The listing below holds a line with "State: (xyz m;" and a line with "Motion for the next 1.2". Reproduce those two lines exactly, plus everything between them.
----- Exercise material
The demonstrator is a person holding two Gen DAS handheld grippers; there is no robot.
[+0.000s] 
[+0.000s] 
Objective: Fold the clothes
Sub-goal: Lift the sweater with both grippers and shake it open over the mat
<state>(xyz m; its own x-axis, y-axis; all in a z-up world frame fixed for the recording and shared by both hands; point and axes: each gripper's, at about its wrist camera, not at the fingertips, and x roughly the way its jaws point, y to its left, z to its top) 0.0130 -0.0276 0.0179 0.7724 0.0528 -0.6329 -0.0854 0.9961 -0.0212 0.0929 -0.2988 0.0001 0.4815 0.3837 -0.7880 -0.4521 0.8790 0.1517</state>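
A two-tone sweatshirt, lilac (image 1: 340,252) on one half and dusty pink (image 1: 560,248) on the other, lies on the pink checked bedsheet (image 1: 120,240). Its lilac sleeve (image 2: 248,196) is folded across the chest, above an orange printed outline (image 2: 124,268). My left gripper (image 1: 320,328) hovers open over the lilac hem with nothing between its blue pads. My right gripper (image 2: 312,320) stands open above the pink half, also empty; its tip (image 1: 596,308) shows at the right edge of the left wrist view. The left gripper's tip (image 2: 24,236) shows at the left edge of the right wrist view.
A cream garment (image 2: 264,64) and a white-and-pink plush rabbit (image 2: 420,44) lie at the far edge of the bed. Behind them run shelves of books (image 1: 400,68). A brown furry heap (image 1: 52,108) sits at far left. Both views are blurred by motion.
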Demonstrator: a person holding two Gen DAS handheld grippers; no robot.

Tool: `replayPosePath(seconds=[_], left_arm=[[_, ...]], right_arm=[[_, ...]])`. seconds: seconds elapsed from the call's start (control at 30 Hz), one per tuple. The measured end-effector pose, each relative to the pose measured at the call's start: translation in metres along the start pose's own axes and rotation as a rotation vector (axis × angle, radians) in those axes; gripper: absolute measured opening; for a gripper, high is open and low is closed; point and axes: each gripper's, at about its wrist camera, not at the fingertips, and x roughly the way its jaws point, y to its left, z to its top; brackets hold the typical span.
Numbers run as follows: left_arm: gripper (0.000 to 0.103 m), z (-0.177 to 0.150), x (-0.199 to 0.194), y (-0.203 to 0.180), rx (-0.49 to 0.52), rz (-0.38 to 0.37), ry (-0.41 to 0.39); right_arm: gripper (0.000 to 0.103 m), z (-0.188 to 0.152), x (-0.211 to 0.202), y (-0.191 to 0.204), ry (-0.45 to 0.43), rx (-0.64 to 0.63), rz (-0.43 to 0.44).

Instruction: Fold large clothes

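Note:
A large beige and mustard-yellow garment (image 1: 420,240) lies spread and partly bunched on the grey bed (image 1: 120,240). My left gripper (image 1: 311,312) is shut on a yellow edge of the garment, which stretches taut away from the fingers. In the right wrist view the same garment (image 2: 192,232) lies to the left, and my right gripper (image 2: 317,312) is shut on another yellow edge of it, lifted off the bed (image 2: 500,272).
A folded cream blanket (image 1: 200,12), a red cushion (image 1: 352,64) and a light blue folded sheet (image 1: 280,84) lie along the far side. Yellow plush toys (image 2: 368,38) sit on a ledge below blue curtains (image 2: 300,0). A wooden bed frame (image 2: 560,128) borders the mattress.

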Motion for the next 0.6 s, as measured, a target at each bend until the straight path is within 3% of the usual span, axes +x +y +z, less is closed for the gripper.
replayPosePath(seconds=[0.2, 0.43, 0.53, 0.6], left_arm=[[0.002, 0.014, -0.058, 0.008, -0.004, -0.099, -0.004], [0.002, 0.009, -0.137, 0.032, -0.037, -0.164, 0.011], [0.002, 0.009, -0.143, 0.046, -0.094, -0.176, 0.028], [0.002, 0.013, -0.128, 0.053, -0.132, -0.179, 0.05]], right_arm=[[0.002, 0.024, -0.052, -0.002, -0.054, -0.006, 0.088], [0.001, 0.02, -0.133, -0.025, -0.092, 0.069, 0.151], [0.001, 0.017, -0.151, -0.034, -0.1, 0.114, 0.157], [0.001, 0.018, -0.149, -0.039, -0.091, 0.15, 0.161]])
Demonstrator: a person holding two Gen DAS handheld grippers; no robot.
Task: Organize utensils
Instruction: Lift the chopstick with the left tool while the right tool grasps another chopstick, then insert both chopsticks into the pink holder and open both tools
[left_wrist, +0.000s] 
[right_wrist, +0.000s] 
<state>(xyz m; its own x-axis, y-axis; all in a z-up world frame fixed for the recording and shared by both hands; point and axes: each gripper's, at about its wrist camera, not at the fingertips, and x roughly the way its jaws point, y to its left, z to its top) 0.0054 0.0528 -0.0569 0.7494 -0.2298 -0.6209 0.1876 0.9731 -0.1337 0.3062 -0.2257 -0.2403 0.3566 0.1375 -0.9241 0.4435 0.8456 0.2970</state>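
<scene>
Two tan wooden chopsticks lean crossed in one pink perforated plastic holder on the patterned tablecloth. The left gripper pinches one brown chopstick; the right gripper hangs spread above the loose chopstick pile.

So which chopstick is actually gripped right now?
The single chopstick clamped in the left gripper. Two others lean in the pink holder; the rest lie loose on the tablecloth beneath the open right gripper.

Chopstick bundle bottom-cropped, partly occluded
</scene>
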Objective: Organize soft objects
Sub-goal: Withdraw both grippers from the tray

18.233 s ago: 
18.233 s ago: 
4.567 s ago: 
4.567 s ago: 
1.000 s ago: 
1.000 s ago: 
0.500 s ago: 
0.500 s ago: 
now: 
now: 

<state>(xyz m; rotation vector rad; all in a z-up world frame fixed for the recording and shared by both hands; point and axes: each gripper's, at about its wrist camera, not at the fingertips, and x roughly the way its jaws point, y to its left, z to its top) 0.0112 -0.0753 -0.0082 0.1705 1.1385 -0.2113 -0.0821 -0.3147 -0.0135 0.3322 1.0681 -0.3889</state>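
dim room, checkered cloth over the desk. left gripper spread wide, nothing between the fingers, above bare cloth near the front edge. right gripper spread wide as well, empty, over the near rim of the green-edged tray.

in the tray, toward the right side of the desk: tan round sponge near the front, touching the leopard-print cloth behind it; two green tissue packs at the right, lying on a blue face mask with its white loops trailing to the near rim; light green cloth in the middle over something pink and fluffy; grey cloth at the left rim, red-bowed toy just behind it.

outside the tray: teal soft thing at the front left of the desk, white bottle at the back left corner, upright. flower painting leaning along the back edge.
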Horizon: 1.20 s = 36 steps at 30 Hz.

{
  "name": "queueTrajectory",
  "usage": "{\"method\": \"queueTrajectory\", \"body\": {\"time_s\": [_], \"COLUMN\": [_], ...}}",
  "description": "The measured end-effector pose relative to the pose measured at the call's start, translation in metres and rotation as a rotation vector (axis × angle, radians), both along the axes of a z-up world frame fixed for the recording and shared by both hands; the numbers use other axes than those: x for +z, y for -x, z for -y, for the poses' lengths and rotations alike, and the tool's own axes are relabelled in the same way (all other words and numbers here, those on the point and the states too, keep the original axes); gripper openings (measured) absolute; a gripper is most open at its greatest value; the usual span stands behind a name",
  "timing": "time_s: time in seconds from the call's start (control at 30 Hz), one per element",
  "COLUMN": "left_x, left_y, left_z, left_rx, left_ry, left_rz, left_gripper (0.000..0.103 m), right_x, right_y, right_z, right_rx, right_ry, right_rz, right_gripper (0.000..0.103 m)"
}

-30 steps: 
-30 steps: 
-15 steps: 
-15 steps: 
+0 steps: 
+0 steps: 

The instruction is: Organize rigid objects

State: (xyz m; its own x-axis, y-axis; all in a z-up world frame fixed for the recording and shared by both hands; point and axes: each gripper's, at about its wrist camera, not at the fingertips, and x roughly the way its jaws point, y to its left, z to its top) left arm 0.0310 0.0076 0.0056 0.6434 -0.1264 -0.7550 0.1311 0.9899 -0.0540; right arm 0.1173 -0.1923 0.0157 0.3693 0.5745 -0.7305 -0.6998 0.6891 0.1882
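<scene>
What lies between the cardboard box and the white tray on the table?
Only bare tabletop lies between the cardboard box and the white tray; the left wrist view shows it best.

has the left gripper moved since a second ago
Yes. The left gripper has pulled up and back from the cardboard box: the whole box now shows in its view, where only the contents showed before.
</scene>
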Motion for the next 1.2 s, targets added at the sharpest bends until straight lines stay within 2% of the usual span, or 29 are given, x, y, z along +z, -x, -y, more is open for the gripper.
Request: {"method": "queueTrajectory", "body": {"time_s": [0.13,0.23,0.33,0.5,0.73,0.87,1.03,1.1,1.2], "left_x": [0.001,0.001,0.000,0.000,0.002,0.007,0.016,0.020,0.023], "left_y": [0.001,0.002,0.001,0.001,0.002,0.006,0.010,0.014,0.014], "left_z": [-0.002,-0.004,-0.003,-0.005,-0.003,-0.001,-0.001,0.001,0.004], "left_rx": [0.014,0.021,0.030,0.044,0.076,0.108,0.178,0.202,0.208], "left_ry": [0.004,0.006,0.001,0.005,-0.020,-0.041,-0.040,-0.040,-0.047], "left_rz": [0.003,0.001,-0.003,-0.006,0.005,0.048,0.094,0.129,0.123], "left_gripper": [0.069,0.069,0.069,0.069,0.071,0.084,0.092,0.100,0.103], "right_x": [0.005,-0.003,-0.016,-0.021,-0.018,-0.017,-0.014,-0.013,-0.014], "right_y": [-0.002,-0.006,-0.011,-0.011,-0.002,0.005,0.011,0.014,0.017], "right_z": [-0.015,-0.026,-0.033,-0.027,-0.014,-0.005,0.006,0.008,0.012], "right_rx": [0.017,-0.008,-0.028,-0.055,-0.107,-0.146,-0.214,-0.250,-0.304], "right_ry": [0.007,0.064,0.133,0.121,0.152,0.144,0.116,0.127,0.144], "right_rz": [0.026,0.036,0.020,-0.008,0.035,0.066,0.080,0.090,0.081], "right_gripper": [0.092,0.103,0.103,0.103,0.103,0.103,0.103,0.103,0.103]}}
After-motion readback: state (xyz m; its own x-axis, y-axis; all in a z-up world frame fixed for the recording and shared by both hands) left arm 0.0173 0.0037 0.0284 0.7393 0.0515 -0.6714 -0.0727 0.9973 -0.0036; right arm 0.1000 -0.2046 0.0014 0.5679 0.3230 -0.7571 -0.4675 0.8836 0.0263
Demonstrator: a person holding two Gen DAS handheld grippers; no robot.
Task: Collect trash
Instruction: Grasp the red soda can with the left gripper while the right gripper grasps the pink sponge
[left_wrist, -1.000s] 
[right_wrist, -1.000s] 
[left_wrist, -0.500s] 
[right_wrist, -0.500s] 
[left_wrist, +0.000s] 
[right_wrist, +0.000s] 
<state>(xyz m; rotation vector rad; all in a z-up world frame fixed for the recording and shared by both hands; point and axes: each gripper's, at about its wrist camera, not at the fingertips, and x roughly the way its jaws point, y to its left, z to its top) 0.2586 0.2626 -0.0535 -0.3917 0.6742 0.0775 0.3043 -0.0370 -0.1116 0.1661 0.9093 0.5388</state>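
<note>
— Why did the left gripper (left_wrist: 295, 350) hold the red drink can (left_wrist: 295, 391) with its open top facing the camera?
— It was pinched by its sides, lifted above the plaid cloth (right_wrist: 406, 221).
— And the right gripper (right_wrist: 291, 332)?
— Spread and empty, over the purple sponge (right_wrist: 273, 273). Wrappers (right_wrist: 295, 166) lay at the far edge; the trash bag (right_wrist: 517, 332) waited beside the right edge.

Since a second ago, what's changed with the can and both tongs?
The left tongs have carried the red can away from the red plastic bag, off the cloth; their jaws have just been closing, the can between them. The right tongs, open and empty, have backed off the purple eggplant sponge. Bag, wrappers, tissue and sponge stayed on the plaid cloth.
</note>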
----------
### Solution for this task
State: (xyz m; its own x-axis, y-axis; all in a z-up world frame fixed for the recording and shared by both hands; point and axes: each gripper's, at about its wrist camera, not at the fingertips, and x roughly the way its jaws point, y to its left, z to its top) left arm 0.0310 0.0076 0.0056 0.6434 -0.1264 -0.7550 0.1311 0.9899 -0.0540; right arm 0.1173 -0.1923 0.0157 0.3693 0.5745 -0.7305 -0.6998 0.6891 0.1882
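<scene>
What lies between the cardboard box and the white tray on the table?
Only bare tabletop lies between the cardboard box and the white tray; the left wrist view shows it best.

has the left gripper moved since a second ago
Yes. The left gripper has pulled up and back from the cardboard box: the whole box now shows in its view, where only the contents showed before.
</scene>
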Motion for the next 1.2 s, targets added at the sharpest bends until straight lines stay within 2% of the usual span, or 29 are given, x, y, z along +z, -x, -y, more is open for the gripper.

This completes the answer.